◆ TASK DETAILS
Without including any pictures, write out the data below exactly.

◆ DATASET EXCERPT
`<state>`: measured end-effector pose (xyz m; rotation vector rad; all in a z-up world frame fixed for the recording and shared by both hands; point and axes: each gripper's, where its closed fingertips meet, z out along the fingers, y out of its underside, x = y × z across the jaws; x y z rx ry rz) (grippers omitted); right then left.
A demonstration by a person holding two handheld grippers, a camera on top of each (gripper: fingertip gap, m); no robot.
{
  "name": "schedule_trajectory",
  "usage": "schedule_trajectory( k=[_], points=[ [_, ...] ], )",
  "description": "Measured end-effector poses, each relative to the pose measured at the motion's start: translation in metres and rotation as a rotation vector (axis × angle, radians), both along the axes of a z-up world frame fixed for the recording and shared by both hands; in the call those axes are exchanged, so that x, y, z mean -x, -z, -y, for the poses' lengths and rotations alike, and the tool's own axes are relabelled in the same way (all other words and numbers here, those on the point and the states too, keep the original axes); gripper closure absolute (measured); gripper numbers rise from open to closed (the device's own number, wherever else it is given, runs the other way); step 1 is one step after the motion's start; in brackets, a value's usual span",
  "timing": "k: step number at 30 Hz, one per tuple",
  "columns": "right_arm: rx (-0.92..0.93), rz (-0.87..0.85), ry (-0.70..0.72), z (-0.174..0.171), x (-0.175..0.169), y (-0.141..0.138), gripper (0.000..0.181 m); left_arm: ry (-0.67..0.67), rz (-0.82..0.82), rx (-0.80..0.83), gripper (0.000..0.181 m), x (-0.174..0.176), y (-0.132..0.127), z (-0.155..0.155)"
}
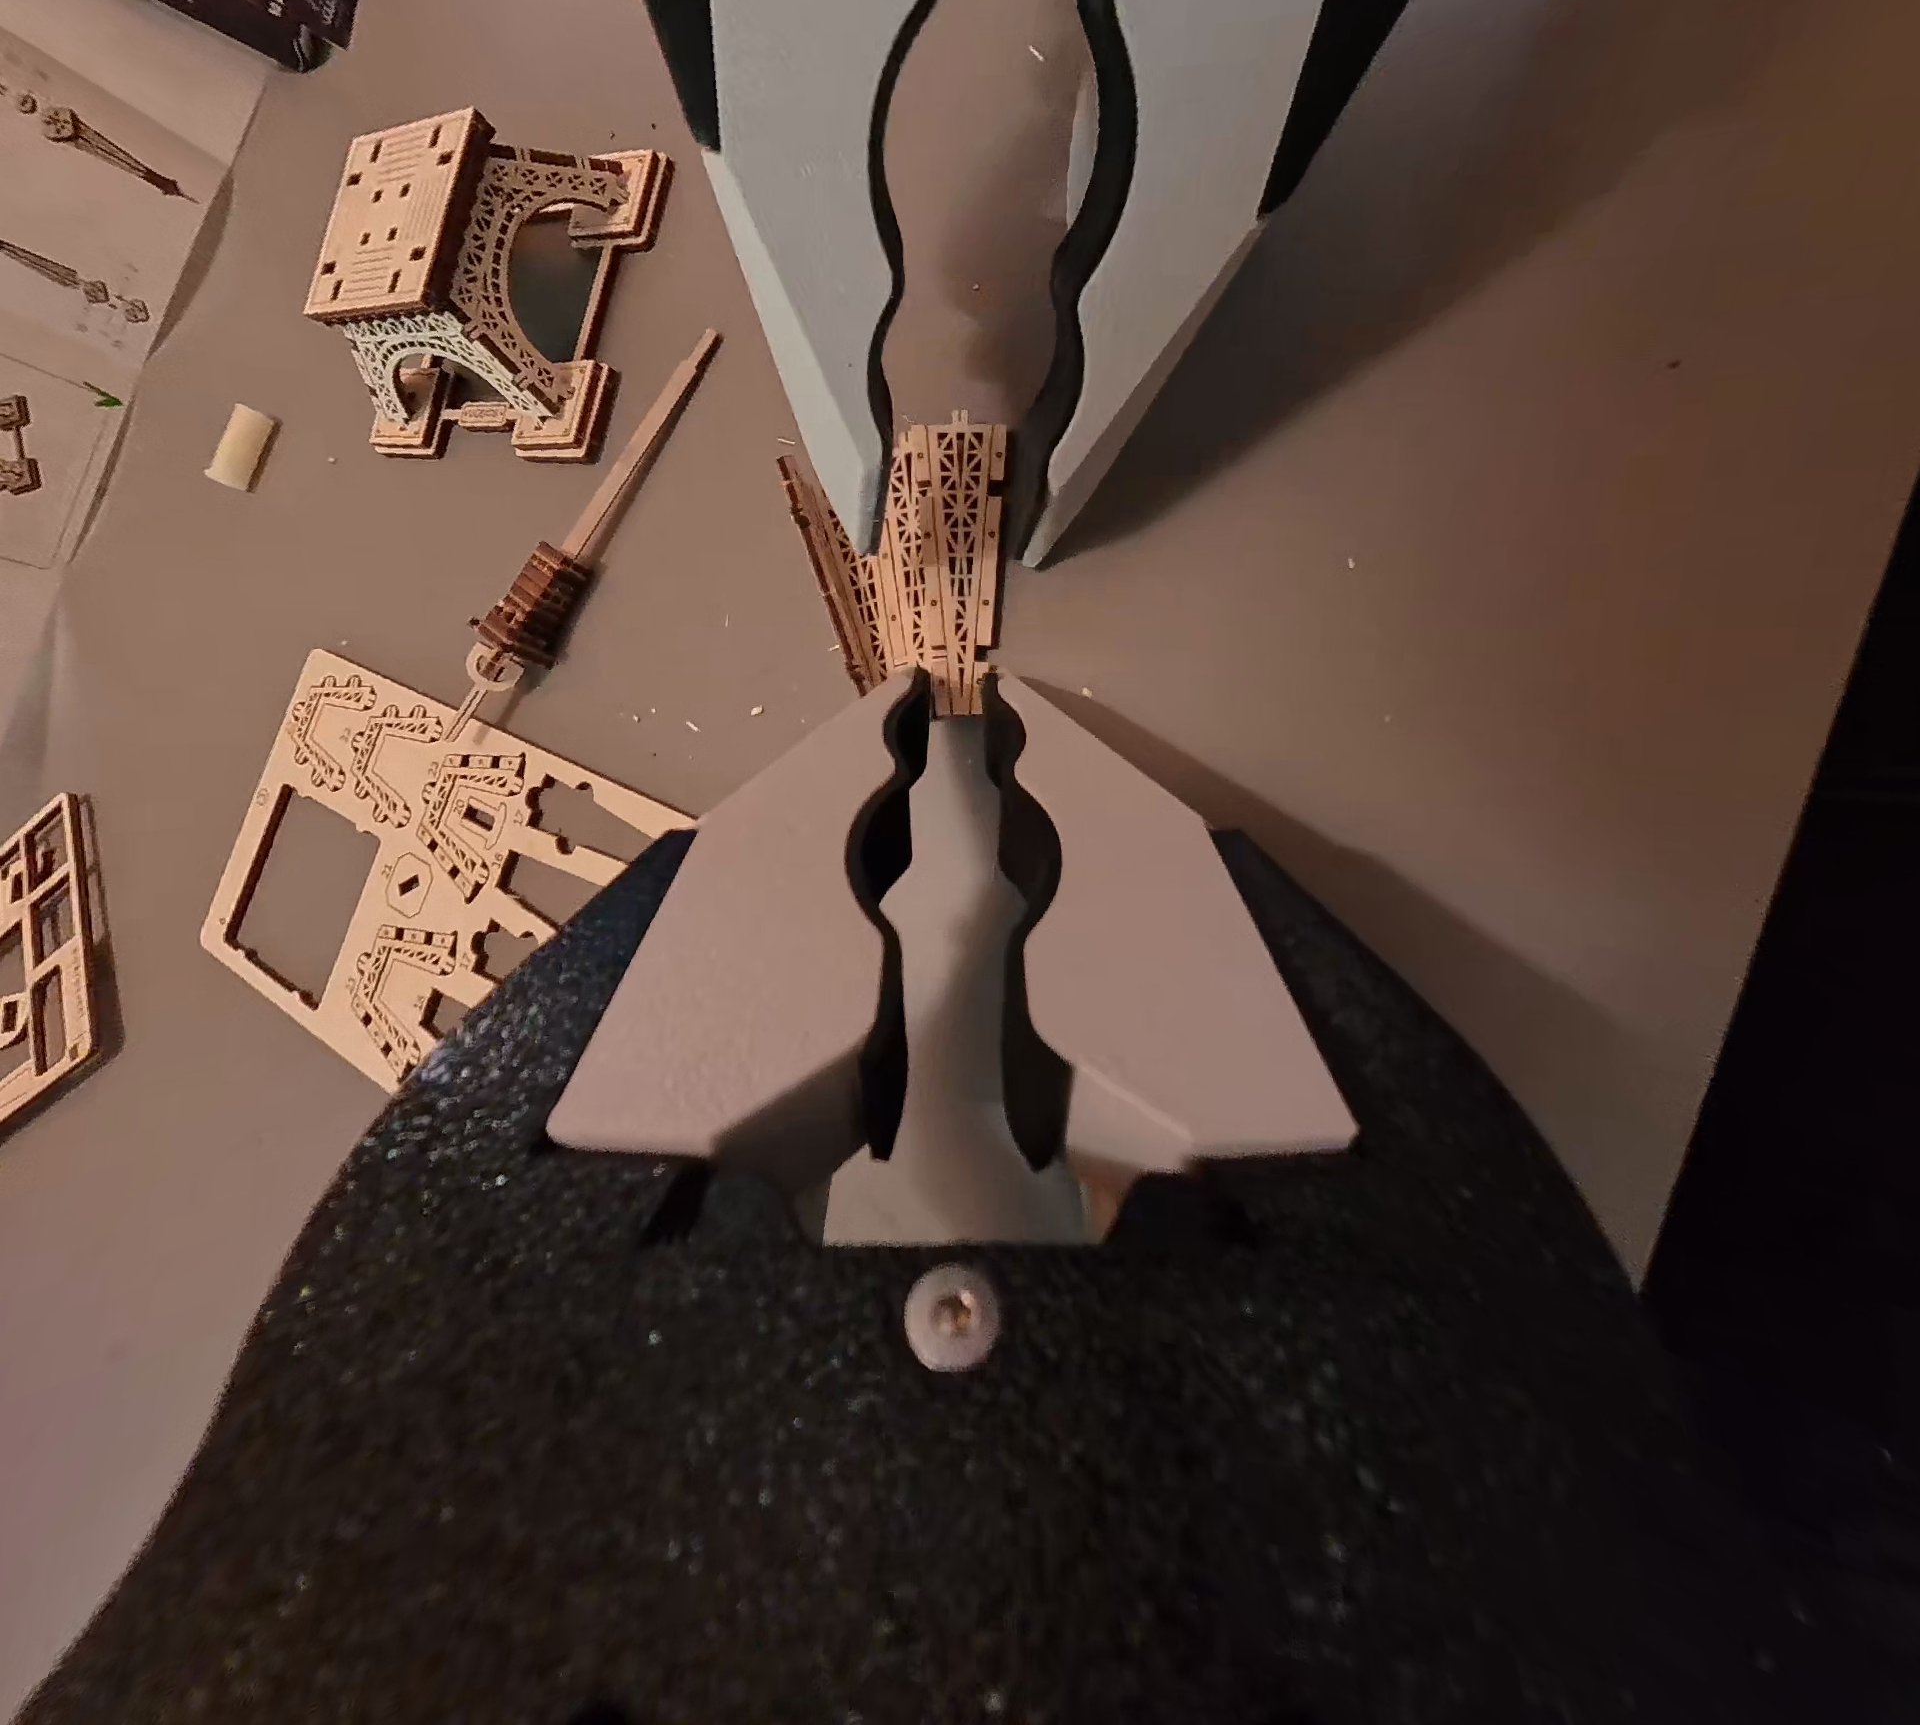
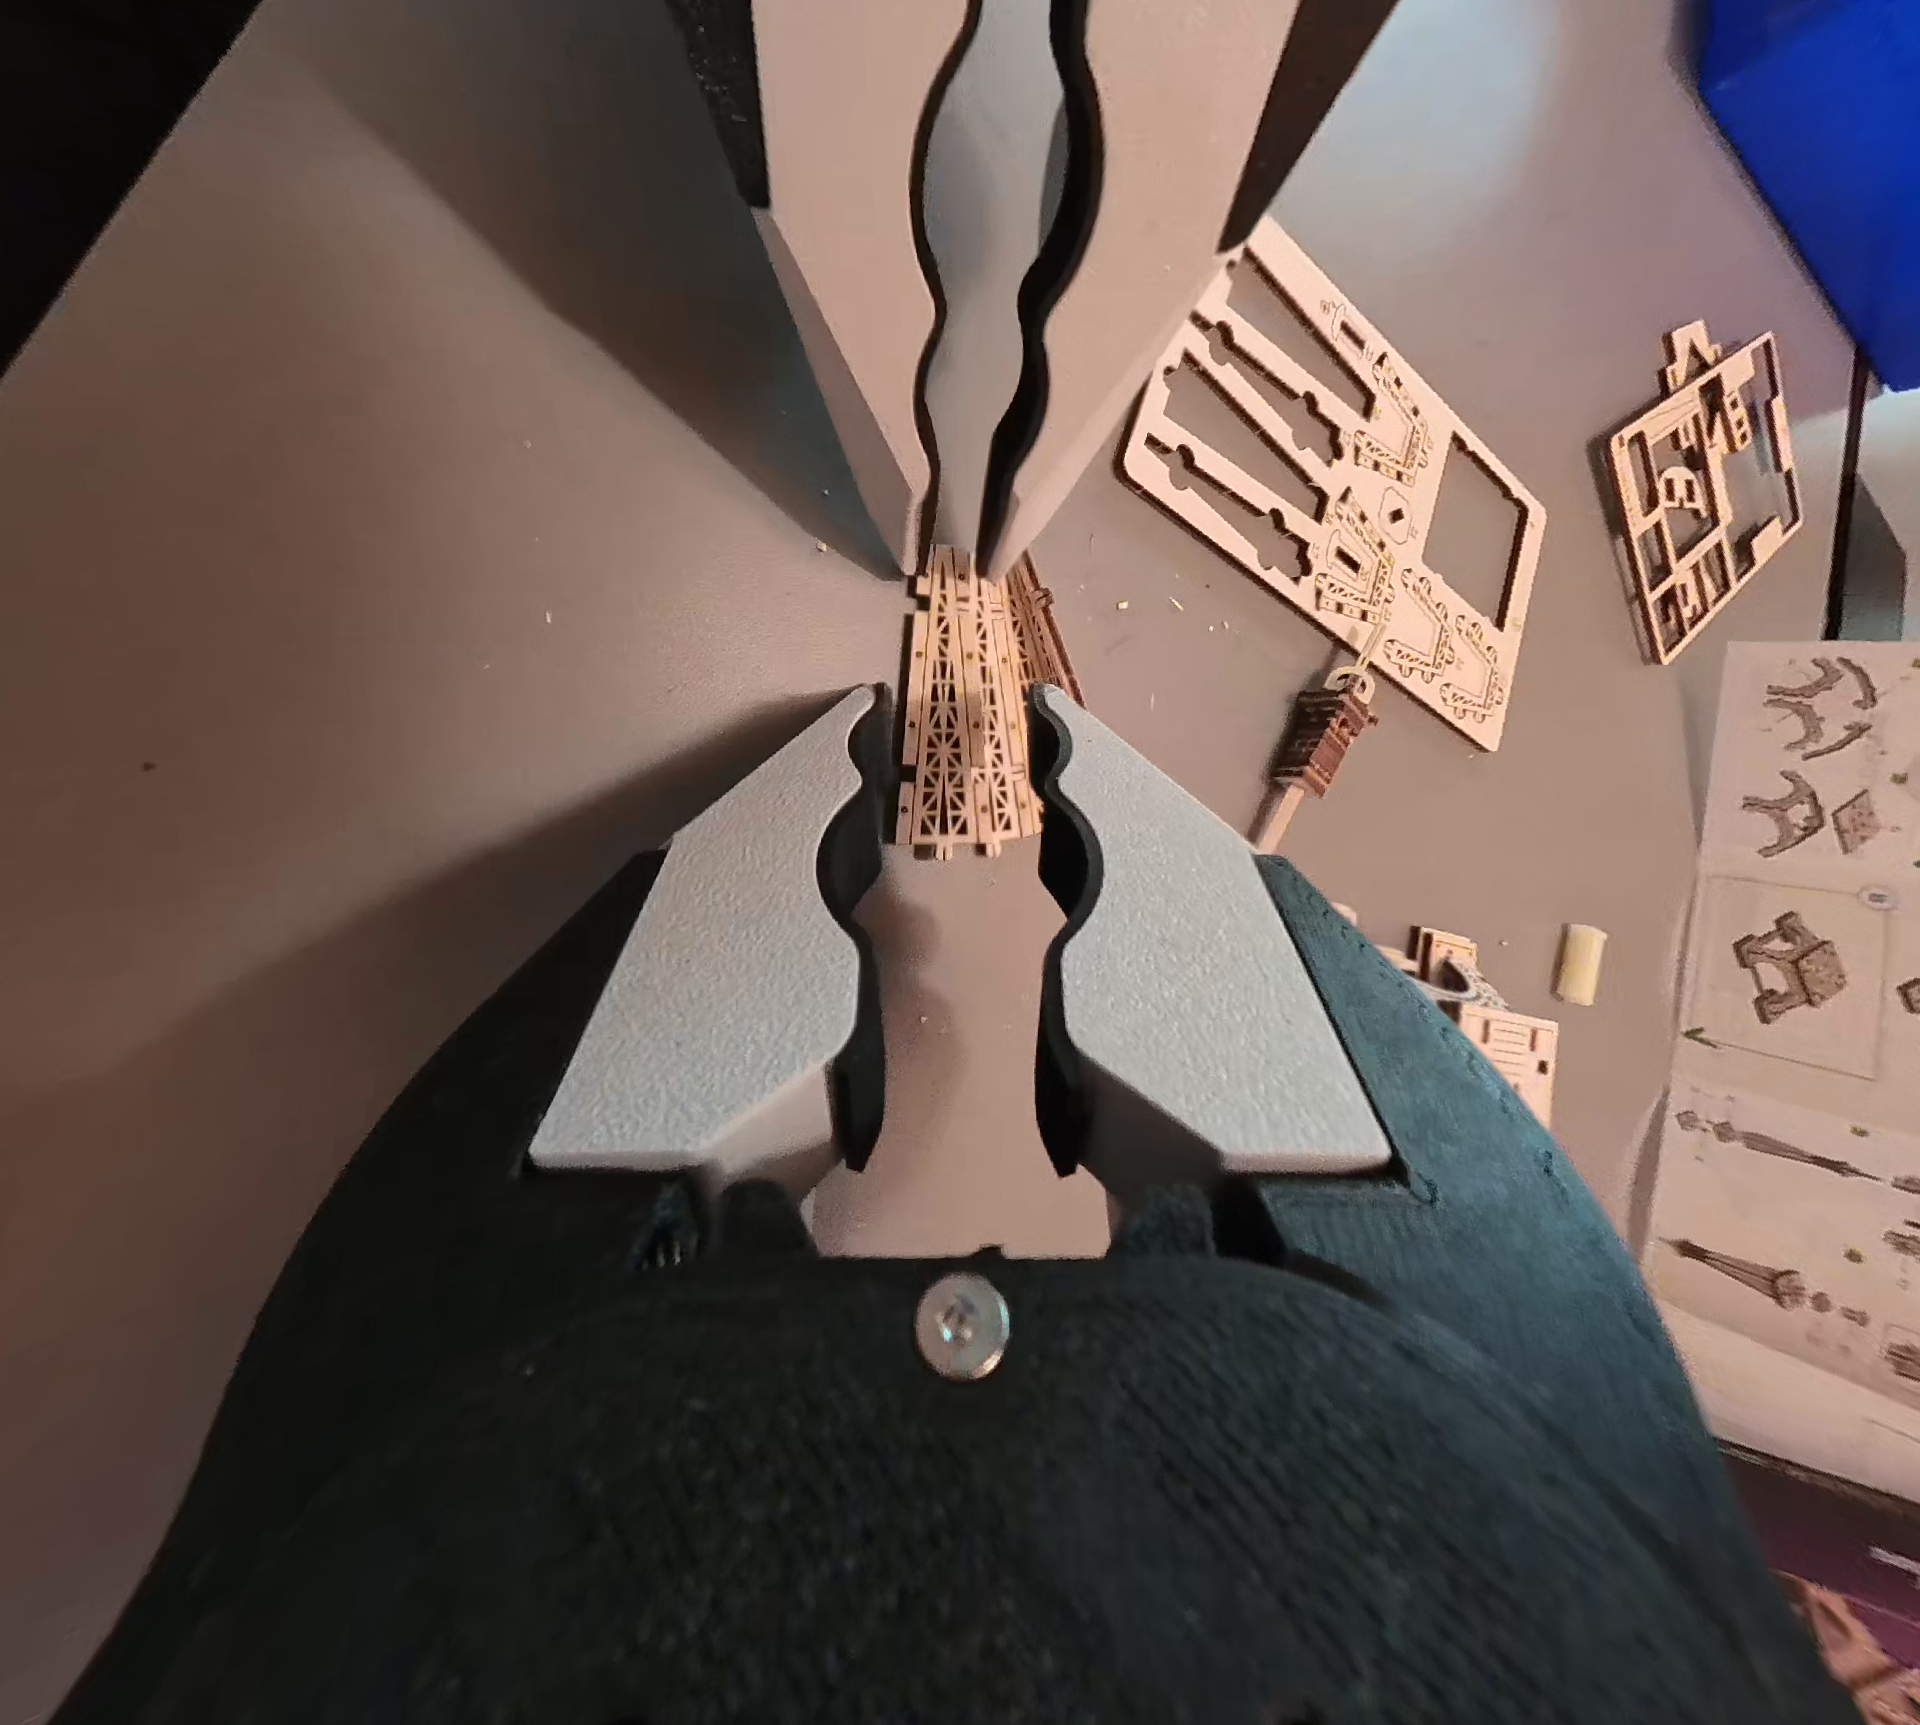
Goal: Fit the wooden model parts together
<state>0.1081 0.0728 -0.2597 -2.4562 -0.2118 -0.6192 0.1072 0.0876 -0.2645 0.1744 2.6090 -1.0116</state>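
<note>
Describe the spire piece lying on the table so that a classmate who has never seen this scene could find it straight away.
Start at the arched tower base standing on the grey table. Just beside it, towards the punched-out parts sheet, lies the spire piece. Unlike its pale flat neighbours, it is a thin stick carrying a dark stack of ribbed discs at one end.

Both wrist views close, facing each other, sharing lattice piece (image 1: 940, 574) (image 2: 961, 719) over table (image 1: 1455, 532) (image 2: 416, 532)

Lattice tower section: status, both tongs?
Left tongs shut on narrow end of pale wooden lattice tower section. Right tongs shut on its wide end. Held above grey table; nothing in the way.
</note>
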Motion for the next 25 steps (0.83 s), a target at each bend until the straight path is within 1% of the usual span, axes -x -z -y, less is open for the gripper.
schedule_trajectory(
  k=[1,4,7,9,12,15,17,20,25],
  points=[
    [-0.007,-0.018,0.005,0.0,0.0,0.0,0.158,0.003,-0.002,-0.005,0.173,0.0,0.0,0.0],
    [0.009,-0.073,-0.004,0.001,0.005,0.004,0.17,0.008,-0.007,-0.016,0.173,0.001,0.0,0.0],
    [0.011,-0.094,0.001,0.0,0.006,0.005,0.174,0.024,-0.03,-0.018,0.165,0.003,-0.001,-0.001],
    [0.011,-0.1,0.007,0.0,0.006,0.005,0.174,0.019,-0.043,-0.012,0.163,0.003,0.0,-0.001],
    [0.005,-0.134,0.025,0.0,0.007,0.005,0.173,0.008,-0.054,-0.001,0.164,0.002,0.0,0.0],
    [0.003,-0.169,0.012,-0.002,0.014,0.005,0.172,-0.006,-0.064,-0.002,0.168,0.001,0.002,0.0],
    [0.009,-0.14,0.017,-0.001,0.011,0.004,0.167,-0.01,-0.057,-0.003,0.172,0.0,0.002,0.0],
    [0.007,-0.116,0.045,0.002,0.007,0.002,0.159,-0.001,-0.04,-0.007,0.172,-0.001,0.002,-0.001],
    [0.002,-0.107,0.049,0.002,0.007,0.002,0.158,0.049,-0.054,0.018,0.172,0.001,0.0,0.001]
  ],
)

◆ ANSWER TO THIS PROBLEM
`<state>`: measured end-effector pose (xyz m; rotation vector rad; all in a z-up world frame fixed for the recording and shared by both hands; point and axes: each gripper's, where its closed fingertips meet, z out along the fingers, y out of its underside, x = y × z across the jaws; x y z rx ry rz) (grippers omitted); right then left.
A demonstration by a person holding two handheld grippers, a camera on top of each (gripper: fingertip gap, m); no robot.
{
  "name": "schedule_trajectory",
  "usage": "schedule_trajectory( k=[_], points=[ [_, ...] ], )",
  "description": "Measured end-effector poses, each relative to the pose measured at the motion's start: translation in metres and rotation as a rotation vector (axis × angle, radians), both along the axes of a z-up world frame fixed for the recording and shared by both hands; in the call those axes are exchanged, so that x, y, z mean -x, -z, -y, for the poses' lengths and rotations alike, and the tool's own axes are relabelled in the same way (all other words and numbers here, those on the point and the states too, keep the original axes); gripper closure absolute (measured); gripper numbers rise from open to closed (the device's own number, wherever else it is given, runs the other way); step 1 is one step after the motion's start; in brackets, a value's usual span",
  "timing": "k: step number at 30 Hz, one per tuple",
  "columns": "right_arm: rx (-0.92..0.93), rz (-0.87..0.85), ry (-0.70..0.72), z (-0.174..0.171), x (-0.175..0.169), y (-0.141..0.138), gripper (0.000..0.181 m); left_arm: ry (-0.67..0.67), rz (-0.82..0.82), rx (-0.80..0.83), gripper (0.000..0.181 m), x (-0.174..0.176), y (-0.132..0.127), z (-0.155..0.155)"
}
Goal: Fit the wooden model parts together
<state>0.1081 0.0728 -0.2597 -2.4562 -0.2118 -0.6192 0.1072 0.0876 -0.2645 0.1744 2.6090 -1.0116</state>
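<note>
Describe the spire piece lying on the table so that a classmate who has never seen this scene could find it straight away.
Start at the arched tower base standing on the grey table. Just beside it, towards the punched-out parts sheet, lies the spire piece. Unlike its pale flat neighbours, it is a thin stick carrying a dark stack of ribbed discs at one end.

Both wrist views close, facing each other, sharing lattice piece (image 1: 940, 574) (image 2: 961, 719) over table (image 1: 1455, 532) (image 2: 416, 532)

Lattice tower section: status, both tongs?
Left tongs shut on narrow end of pale wooden lattice tower section. Right tongs shut on its wide end. Held above grey table; nothing in the way.
</note>
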Motion for the next 25 steps (0.83 s), a target at each bend until the straight path is within 1% of the usual span, axes -x -z -y, less is open for the gripper.
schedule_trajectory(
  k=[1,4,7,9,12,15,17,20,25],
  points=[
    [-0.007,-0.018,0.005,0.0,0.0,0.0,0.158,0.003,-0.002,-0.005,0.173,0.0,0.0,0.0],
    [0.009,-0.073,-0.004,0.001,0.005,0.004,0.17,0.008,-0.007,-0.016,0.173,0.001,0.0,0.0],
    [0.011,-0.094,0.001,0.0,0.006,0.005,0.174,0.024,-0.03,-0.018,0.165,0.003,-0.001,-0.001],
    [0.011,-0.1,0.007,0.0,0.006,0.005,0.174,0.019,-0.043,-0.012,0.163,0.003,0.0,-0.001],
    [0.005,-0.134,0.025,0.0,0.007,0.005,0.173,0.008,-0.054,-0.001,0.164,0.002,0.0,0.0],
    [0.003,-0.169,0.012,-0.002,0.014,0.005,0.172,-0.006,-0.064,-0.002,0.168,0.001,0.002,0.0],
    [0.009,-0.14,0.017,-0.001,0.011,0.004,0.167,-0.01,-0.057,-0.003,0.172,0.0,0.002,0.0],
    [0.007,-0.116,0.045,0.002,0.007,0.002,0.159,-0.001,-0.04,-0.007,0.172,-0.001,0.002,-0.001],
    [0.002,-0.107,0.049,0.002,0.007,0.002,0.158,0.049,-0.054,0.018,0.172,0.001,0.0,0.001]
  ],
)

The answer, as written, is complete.